#### What to work on:
Please reproduce each of the entries below exactly as they appear.

Dataset items
------------------------------------------------------------------------

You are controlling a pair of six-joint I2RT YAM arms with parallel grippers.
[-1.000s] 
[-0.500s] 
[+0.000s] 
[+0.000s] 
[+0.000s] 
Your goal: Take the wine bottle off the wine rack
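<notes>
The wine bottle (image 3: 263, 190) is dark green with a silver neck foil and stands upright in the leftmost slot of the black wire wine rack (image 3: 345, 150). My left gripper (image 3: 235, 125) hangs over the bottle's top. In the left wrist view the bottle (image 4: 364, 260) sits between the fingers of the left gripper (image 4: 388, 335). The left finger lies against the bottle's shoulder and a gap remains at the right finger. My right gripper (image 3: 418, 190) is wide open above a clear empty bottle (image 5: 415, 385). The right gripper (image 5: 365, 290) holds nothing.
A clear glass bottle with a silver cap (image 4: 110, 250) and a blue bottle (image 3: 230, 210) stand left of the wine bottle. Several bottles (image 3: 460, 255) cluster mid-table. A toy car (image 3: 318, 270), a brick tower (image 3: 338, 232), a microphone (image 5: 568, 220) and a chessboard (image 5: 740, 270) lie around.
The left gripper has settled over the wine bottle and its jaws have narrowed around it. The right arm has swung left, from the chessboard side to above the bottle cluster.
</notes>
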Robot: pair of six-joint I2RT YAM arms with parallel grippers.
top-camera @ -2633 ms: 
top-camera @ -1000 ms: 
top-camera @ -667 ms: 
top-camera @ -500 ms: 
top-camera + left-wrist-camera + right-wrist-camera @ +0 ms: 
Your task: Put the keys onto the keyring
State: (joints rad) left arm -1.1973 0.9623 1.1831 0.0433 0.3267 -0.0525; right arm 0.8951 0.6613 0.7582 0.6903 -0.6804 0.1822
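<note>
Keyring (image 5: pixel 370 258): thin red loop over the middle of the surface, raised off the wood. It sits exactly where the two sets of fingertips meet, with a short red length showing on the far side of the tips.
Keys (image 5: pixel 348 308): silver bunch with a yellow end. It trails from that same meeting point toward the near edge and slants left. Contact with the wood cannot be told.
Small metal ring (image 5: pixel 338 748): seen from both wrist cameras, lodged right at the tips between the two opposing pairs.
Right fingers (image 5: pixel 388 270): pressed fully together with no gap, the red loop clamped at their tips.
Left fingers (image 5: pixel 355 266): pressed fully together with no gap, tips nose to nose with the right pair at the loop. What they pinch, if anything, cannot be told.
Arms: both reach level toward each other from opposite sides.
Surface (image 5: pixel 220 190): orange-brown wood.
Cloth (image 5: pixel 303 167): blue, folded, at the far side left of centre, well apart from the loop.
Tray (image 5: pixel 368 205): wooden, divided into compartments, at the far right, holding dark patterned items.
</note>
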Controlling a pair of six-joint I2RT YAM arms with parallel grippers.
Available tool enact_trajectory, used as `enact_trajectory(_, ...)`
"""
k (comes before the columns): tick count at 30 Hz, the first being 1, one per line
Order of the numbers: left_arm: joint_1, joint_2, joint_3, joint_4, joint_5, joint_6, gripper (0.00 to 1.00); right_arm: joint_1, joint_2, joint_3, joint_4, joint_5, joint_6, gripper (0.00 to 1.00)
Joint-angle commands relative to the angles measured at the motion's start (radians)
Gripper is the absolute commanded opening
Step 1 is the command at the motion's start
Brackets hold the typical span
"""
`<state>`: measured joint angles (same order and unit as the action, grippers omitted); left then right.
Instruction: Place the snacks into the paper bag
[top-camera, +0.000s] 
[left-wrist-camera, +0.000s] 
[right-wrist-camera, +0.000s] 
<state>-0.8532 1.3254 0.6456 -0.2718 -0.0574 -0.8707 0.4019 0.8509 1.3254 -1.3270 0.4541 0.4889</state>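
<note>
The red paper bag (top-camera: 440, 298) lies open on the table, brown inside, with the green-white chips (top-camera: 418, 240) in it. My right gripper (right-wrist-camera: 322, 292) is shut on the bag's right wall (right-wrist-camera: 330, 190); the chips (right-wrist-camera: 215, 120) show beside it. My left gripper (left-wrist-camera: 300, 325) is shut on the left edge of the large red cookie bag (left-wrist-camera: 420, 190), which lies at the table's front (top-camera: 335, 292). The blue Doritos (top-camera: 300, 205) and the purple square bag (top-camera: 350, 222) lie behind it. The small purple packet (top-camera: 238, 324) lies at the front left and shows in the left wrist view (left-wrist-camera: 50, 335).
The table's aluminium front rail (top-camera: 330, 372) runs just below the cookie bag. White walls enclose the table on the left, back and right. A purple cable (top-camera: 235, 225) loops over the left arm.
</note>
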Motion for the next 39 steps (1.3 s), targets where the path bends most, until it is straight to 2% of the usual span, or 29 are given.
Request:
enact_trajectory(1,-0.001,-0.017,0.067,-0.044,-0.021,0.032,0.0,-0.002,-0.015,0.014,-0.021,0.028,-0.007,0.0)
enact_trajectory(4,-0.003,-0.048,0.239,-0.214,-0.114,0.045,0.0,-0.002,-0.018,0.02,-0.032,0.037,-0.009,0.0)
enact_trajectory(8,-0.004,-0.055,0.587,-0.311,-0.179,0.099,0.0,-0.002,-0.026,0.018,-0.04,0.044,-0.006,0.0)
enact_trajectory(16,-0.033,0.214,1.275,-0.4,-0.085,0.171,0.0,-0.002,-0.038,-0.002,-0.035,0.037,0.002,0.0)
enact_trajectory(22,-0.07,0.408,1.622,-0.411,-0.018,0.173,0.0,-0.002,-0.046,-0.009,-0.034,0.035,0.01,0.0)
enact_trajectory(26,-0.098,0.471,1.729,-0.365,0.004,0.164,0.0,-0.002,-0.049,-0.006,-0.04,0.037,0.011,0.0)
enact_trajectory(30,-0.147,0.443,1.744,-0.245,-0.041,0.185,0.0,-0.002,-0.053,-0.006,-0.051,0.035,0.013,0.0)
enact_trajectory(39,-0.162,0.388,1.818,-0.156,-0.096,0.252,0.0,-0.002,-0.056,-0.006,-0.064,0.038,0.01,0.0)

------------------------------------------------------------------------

#### Answer below:
You are controlling a pair of six-joint I2RT YAM arms with parallel grippers.
[-1.000s] 
[-0.500s] 
[+0.000s] 
[+0.000s] 
[+0.000s] 
Your goal: Take the wine bottle off the wine rack
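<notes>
The wine bottle (image 3: 263, 190) is dark green with a silver neck foil and stands upright in the leftmost slot of the black wire wine rack (image 3: 345, 150). My left gripper (image 3: 235, 125) hangs over the bottle's top. In the left wrist view the bottle (image 4: 364, 260) sits between the fingers of the left gripper (image 4: 388, 335). The left finger lies against the bottle's shoulder and a gap remains at the right finger. My right gripper (image 3: 418, 190) is wide open above a clear empty bottle (image 5: 415, 385). The right gripper (image 5: 365, 290) holds nothing.
A clear glass bottle with a silver cap (image 4: 110, 250) and a blue bottle (image 3: 230, 210) stand left of the wine bottle. Several bottles (image 3: 460, 255) cluster mid-table. A toy car (image 3: 318, 270), a brick tower (image 3: 338, 232), a microphone (image 5: 568, 220) and a chessboard (image 5: 740, 270) lie around.
The left gripper has settled over the wine bottle and its jaws have narrowed around it. The right arm has swung left, from the chessboard side to above the bottle cluster.
</notes>
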Robot: pair of six-joint I2RT YAM arms with parallel grippers.
top-camera @ -2633 ms: 
top-camera @ -1000 ms: 
top-camera @ -667 ms: 
top-camera @ -500 ms: 
top-camera + left-wrist-camera + right-wrist-camera @ +0 ms: 
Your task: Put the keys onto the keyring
State: (joints rad) left arm -1.1973 0.9623 1.1831 0.0433 0.3267 -0.0525; right arm 0.8951 0.6613 0.7582 0.6903 -0.6804 0.1822
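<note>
Keyring (image 5: pixel 370 258): thin red loop over the middle of the surface, raised off the wood. It sits exactly where the two sets of fingertips meet, with a short red length showing on the far side of the tips.
Keys (image 5: pixel 348 308): silver bunch with a yellow end. It trails from that same meeting point toward the near edge and slants left. Contact with the wood cannot be told.
Small metal ring (image 5: pixel 338 748): seen from both wrist cameras, lodged right at the tips between the two opposing pairs.
Right fingers (image 5: pixel 388 270): pressed fully together with no gap, the red loop clamped at their tips.
Left fingers (image 5: pixel 355 266): pressed fully together with no gap, tips nose to nose with the right pair at the loop. What they pinch, if anything, cannot be told.
Arms: both reach level toward each other from opposite sides.
Surface (image 5: pixel 220 190): orange-brown wood.
Cloth (image 5: pixel 303 167): blue, folded, at the far side left of centre, well apart from the loop.
Tray (image 5: pixel 368 205): wooden, divided into compartments, at the far right, holding dark patterned items.
</note>
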Controlling a pair of six-joint I2RT YAM arms with parallel grippers.
Available tool enact_trajectory, used as `enact_trajectory(_, ...)`
"""
k (comes before the columns): tick count at 30 Hz, the first being 1, one per line
Order of the numbers: left_arm: joint_1, joint_2, joint_3, joint_4, joint_5, joint_6, gripper (0.00 to 1.00); right_arm: joint_1, joint_2, joint_3, joint_4, joint_5, joint_6, gripper (0.00 to 1.00)
Joint-angle commands relative to the angles measured at the motion's start (radians)
Gripper is the absolute commanded opening
Step 1 is the command at the motion's start
Brackets hold the typical span
"""
`<state>`: measured joint angles (same order and unit as the action, grippers omitted); left then right.
Instruction: Place the snacks into the paper bag
[top-camera, +0.000s] 
[left-wrist-camera, +0.000s] 
[right-wrist-camera, +0.000s] 
<state>-0.8532 1.3254 0.6456 -0.2718 -0.0574 -0.8707 0.4019 0.8509 1.3254 -1.3270 0.4541 0.4889</state>
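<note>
The red paper bag (top-camera: 440, 298) lies open on the table, brown inside, with the green-white chips (top-camera: 418, 240) in it. My right gripper (right-wrist-camera: 322, 292) is shut on the bag's right wall (right-wrist-camera: 330, 190); the chips (right-wrist-camera: 215, 120) show beside it. My left gripper (left-wrist-camera: 300, 325) is shut on the left edge of the large red cookie bag (left-wrist-camera: 420, 190), which lies at the table's front (top-camera: 335, 292). The blue Doritos (top-camera: 300, 205) and the purple square bag (top-camera: 350, 222) lie behind it. The small purple packet (top-camera: 238, 324) lies at the front left and shows in the left wrist view (left-wrist-camera: 50, 335).
The table's aluminium front rail (top-camera: 330, 372) runs just below the cookie bag. White walls enclose the table on the left, back and right. A purple cable (top-camera: 235, 225) loops over the left arm.
</note>
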Motion for the next 39 steps (1.3 s), targets where the path bends most, until it is straight to 2% of the usual span, or 29 are given.
Request:
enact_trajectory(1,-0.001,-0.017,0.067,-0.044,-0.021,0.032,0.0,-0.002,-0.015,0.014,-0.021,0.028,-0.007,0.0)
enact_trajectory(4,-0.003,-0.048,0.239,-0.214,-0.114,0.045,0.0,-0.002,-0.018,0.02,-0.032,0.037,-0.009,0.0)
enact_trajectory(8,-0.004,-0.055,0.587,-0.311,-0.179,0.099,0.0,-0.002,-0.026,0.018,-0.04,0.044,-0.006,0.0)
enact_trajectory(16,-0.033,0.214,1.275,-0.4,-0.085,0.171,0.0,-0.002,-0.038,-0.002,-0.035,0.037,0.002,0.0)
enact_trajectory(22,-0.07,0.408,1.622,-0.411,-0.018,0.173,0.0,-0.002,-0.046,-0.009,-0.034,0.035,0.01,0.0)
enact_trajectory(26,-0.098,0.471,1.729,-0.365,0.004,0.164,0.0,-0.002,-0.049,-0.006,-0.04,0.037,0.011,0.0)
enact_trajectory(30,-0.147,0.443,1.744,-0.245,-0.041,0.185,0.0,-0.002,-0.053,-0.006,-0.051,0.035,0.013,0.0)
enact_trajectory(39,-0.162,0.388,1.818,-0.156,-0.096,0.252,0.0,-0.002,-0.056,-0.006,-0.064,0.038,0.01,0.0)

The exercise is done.